I lost count of the amount of times we saw Taxi Driver back then so it’s the defining film of that era for me, not least because of its terrific Bernard Herrmann soundtrack with that gorgeous saxaphone which just reeks of seedy urban jungles and late nights in dark rooms.
Doris Day was one of those stars you think is going to live forever and I’m genuinely upset that she’s gone. She was always there, from watching her films on the telly as a kid with my mum — our favourite was Young At Heart with Frank Sinatra — right up to my own daughter going through a cowgirl phase and loving Calamity Jane.
Though probably more famous now for the fluffy rom-coms she made in the 60s (which are mostly delightful) I prefer the films she made, as the joke goes, before she was a virgin. In movies like Calamity Jane, Love Me Or Leave Me, The Pajama Game, and Teacher’s Pet she was an acting and singing double threat with a firecracker presence. Watch her opposite big male screen icons like Cagney, Gable, and Sinatra, and she more than holds her own. Not that it means anything but I thought she was dead sexy too.
I think her huge mainstream popularity and sunny, sweet image meant that she was always underrated. In 1962 she made the album Duet with the Andre Previn Trio and shines in the intimate, cabaret setting, showing what a great Jazz vocalist she was. I just wish she’d recorded more stuff like this.
One of the mates I shared a house with at art college had a video of this concert and we all loved it unironically. We thought Barry Gibb’s entrance at 2:00 was just iconic.
I didn’t have a bank account until I started college when I was 20. The jobs I’d had before then paid me cash (in those little brown envelopes nicely stuffed with notes) but I got a grant to go to college and I had to put the cheque somewhere.
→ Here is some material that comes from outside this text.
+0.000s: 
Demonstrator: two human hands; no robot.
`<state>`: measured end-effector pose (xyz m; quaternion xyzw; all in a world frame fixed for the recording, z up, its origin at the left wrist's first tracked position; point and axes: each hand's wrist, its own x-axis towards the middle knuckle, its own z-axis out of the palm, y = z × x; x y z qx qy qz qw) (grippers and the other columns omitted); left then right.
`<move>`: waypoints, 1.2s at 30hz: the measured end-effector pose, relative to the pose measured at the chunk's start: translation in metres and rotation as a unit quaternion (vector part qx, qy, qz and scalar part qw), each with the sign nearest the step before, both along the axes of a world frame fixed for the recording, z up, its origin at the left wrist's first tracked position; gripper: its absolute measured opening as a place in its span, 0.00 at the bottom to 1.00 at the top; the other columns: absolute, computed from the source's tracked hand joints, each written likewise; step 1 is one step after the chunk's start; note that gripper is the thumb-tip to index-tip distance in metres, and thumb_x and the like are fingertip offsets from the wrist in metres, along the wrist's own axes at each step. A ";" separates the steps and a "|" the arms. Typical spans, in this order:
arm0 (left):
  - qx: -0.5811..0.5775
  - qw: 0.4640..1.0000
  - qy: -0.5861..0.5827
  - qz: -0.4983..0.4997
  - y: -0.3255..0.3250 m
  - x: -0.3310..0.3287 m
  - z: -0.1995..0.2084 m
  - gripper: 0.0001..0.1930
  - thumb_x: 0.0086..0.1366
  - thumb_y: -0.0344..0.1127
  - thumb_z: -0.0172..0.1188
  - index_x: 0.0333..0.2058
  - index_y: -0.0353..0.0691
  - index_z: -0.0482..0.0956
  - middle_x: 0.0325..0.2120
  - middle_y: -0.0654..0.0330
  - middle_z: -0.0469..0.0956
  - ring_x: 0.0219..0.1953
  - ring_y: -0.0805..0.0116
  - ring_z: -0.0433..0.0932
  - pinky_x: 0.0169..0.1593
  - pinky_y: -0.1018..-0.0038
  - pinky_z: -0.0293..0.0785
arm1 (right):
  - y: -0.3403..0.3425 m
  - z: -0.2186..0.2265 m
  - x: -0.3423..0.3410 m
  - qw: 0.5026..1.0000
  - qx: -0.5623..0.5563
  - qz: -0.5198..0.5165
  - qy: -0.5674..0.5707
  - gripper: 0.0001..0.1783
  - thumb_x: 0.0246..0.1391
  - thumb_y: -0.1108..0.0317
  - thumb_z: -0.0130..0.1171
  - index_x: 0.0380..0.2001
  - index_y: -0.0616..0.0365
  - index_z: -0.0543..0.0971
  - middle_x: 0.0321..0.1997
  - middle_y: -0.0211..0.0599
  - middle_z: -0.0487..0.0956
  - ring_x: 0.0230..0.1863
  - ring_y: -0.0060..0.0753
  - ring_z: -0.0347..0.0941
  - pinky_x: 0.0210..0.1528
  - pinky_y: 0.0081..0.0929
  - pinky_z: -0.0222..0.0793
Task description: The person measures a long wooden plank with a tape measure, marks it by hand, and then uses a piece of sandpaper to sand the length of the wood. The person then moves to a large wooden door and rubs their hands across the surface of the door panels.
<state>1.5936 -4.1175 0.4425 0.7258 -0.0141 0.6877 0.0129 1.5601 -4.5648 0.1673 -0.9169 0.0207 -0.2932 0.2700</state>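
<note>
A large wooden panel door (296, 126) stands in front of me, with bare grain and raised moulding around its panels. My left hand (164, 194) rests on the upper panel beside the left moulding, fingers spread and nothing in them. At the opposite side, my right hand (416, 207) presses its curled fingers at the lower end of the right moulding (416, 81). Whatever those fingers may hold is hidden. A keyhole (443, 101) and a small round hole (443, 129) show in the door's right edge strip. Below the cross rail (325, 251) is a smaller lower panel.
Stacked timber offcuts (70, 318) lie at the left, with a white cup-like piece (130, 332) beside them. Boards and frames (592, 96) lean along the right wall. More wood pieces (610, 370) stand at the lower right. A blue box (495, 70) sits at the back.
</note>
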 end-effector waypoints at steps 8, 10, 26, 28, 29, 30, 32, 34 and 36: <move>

So I opened an account with NatWest who gave me one of those new-fangled cash cards that let me get money out of a hole in the wall anytime I wanted. Quite a radical idea at the time which meant you didn’t have to rush to the bank before 3pm on a Friday to make sure you had enough cash for the weekend.
But giving a student easy access to money is not a good idea and by the time I left college I had an overdraft of £300, most of which went on beer and records so it’s not as if I wasted it. It seems like a piddling amount now but the bank got a bit shitty about it during my final term and took my cheque book and cash card away from me. I had to go to my branch every time I wanted money and tell them what it was for. Saying “I need £40 because they’re having a sale at Our Price” wouldn’t have gone down too well so I had to use it for boring stuff like food. I guess they weren’t confident that I’d be a wealthy, world-famous graphic designer one day. Very wise of them.
I paid it off once I left college and got a job, but then the fools went and gave me a credit card. Uh-oh. Big trouble.